Yohan, passée ta carrière de joueur, tu t’es orienté vers le recrutement. D’où te vient cette vocation ?
« En fait, ça fait une dizaine d’années que je veux travailler dans le recrutement. Ça m’est notamment venu lorsque j’évoluais à Sedan. Je voyais les joueurs arriver et ça me fascinait de comprendre par quels biais tout ça s’opérait. Dénicher des joueurs, des talents, les accompagner dans leur carrière, ça m’a toujours intéressé. A partir de là, j’ai eu envie de faire ça après ma carrière de joueur et c’est la reconversion que j’ai choisie au SCO Angers après ma blessure. »
Tu as appris le métier chez les Angevins, notamment aux côtés d’Olivier Pickeu, qu’est-ce qui a fait que tu as finalement fait ton retour à Caen ?
« Olivier a été exceptionnel durant ma formation à ses côtés, il m’a permis de me développer dans ce métier. A partir de mars/avril, la direction du Stade Malherbe est venue vers moi et m’a présenté le projet. Dès lors, j’ai eu un temps de réflexion parce que je devais prendre la décision en famille. Après avoir analysé la situation, j’ai dit oui à Caen. Mon choix s’est opéré avant que la descente du club ne soit actée. »

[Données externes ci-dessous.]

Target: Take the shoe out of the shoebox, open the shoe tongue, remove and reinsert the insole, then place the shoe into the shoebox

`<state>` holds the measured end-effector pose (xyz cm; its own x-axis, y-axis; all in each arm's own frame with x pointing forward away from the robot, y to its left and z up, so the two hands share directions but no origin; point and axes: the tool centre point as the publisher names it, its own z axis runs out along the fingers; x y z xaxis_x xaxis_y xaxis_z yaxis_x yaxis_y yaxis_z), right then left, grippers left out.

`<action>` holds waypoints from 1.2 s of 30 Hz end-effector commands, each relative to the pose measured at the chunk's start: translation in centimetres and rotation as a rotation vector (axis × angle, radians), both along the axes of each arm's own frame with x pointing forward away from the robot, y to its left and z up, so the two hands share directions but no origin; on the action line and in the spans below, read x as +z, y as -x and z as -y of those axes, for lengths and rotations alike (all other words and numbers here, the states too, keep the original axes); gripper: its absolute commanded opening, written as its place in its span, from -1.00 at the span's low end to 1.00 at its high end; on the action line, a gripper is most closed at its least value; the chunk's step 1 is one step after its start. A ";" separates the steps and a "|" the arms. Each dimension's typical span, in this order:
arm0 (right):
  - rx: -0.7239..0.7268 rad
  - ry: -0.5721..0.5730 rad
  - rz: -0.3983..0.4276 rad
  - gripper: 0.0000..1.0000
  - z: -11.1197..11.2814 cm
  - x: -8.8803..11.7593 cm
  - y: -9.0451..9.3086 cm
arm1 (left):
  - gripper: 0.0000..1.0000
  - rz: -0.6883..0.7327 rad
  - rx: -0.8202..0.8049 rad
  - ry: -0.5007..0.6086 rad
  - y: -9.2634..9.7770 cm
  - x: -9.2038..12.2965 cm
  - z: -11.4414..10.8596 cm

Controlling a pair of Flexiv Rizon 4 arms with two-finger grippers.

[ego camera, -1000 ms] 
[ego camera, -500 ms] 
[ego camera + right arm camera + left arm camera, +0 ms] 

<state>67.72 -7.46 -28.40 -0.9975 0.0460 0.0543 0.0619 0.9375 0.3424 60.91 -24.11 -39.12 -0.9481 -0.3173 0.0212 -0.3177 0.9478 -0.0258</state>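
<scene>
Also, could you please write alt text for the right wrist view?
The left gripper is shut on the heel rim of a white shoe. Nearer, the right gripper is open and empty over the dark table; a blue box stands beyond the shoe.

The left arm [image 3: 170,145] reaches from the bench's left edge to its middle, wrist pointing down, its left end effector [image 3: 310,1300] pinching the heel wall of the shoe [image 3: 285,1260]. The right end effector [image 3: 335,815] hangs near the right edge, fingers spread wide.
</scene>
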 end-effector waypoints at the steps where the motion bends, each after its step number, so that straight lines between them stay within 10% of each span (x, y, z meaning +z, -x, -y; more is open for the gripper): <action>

Ton premier mercato en tant que directeur sportif, comment le juges-tu ? On t’imagine soulagé que cette période intense soit terminée…
« Le marché estival, c’est trois mois de dingue, c’est jour et nuit. La tête n’arrête pas de penser pour trouver les meilleures solutions. A partir de là, c’est beaucoup de temps et de réflexion. Tu prends toutes les informations, ça fait partie du métier, mais la décision finale, c’est toi qui dois la prendre, bien entendu en compagnie du directeur général, du président et du coach. Il faut réussir à tout aligner : du joueur, à l’agent, au coach, au directeur sportif, au président... Et bien sûr, il y a aussi un club acheteur et un autre vendeur, tout le monde doit être sur la même longueur d’onde. Dès lors, toutes les conditions sont réunies pour faire venir le joueur. »
« Si on n’est pas dedans, on est à des années-lumière de savoir comment ça se passe. Il faut faire une analyse globale. Quand on recrute un joueur, on s’attache à plein de choses. Est-ce que ce joueur va bien fonctionner dans l’équipe ? Que va-t-il pouvoir apporter ? Quelle complémentarité aura-t-il avec les autres joueurs ? Parfois, on peut considérer qu’un joueur est bon mais qu’il ne va rien nous apporter parce qu’il ne va pas s’entendre avec les autres footballeurs en place. Aujourd’hui, le métier de recruteur, ce n’est pas juste faire venir des joueurs. Il s’agit d’analyser, d’avoir une grande connaissance de son club, de bien connaître son équipe et ses joueurs et à partir de là, distinguer les secteurs où l’on doit apporter des plus-values afin que des complémentarités se créent. L’objectif est bien entendu de rendre l’équipe la plus performante possible. »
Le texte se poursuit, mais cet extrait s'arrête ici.